Risk aversion swept the country and spread globally this week after China cracked down on private-education firms, part of the government’s new curbs on the technology industry. Bonds were no exception.

And, yet, bulls including Ashmore Group and Alpine Macro are undeterred. The drivers that have made Chinese bonds the best performers in the world this year are still in place. Their higher yields, lack of correlation with other markets and China’s conservative deployment of stimulus should keep investors interested, especially since near-zero interest rates remain the norm around the world.

“The Chinese bond market is very resilient,” said Gustavo Medeiros, London-based deputy head of research at Ashmore, which oversees about $94 billion in assets. “Chinese bonds are the only major bonds in the world that will actually provide a proper protection in a global systemic event because it’s the only central bank in the world that still has a big bazooka.
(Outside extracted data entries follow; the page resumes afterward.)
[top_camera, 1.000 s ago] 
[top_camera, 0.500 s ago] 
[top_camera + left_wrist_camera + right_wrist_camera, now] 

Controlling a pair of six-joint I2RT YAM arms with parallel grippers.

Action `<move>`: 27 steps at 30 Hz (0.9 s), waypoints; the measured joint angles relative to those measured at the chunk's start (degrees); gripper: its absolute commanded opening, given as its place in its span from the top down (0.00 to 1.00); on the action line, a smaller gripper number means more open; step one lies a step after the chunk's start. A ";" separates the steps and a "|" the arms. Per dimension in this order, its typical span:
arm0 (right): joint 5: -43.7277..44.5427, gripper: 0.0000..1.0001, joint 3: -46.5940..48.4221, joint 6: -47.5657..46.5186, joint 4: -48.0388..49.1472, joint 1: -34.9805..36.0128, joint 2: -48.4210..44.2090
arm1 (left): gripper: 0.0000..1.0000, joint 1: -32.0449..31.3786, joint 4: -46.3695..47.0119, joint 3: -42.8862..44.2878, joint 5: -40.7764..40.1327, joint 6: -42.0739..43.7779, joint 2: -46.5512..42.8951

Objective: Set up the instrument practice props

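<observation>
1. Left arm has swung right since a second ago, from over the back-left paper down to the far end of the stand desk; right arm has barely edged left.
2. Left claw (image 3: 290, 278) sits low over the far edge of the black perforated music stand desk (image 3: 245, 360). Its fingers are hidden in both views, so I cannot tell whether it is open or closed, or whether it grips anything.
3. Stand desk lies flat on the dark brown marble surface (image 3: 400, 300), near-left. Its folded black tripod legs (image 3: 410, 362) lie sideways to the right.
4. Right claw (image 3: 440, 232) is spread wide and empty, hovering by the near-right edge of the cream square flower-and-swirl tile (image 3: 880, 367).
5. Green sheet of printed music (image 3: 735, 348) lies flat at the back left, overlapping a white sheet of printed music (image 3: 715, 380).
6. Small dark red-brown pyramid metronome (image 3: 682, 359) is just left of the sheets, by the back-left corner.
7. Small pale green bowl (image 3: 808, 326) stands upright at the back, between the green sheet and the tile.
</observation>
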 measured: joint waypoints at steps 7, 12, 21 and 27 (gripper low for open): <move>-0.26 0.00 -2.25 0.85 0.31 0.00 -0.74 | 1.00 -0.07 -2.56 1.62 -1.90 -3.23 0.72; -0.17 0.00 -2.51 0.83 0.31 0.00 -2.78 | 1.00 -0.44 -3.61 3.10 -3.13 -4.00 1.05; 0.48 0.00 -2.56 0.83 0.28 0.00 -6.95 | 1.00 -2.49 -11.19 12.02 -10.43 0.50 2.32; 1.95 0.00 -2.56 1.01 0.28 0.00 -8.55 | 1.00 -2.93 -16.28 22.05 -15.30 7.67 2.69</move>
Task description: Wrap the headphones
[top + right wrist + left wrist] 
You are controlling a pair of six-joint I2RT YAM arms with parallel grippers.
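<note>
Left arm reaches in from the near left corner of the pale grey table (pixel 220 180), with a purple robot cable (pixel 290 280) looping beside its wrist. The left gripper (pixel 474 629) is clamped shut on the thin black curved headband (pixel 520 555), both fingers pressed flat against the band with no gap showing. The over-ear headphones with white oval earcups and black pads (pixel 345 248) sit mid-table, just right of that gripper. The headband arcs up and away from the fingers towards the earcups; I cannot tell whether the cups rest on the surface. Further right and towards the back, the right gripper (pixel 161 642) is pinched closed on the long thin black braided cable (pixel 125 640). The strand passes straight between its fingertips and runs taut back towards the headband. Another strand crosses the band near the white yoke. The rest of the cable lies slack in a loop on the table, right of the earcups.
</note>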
And Chinese bond yields are trading at a higher level than the European or U.S. bonds.”

China’s stock market has been hammered this week after President Xi Jinping’s sudden policy change on education companies -- which built on crackdowns on technology firms -- raised concerns that a swathe of industries may come into the crosshairs of regulators. The contagion spread to other assets Tuesday, sending the yield on 10-year government bonds up four basis points to 2.92% in the biggest selloff since November. The offshore yuan fell about 0.7%, weakening beyond the key 6.5-per-dollar level for the first time since April.

Tuesday’s selloff has been rare for a market that was seen as a magnet for foreign capital. Overseas funds net bought China’s government bonds in all but one month since the start of 2020, pushing holdings to an unprecedented level in June. Those flows helped drive 10-year yields down 23 basis points this year, the most among major markets. The rally accelerated this month after policy makers reduced the reserve requirement ratio for the first time in more than a year to support economic growth.

If the stock-market rout starts to tighten financial conditions and leads to an economic slowdown, the central bank may ease policies, which should benefit the bonds, said Medeiros.

Yan Wang, chief emerging-market and China strategist at Alpine Macro, concurred.

“The recent events shouldn’t have any long-term impact on the yuan or bonds,” said Wang. “China hasn’t done large-scale fiscal and monetary stimulus. Compared with the massive fiscal deficit and massive current-account deficits in the U.S., the yuan is fundamentally sound.”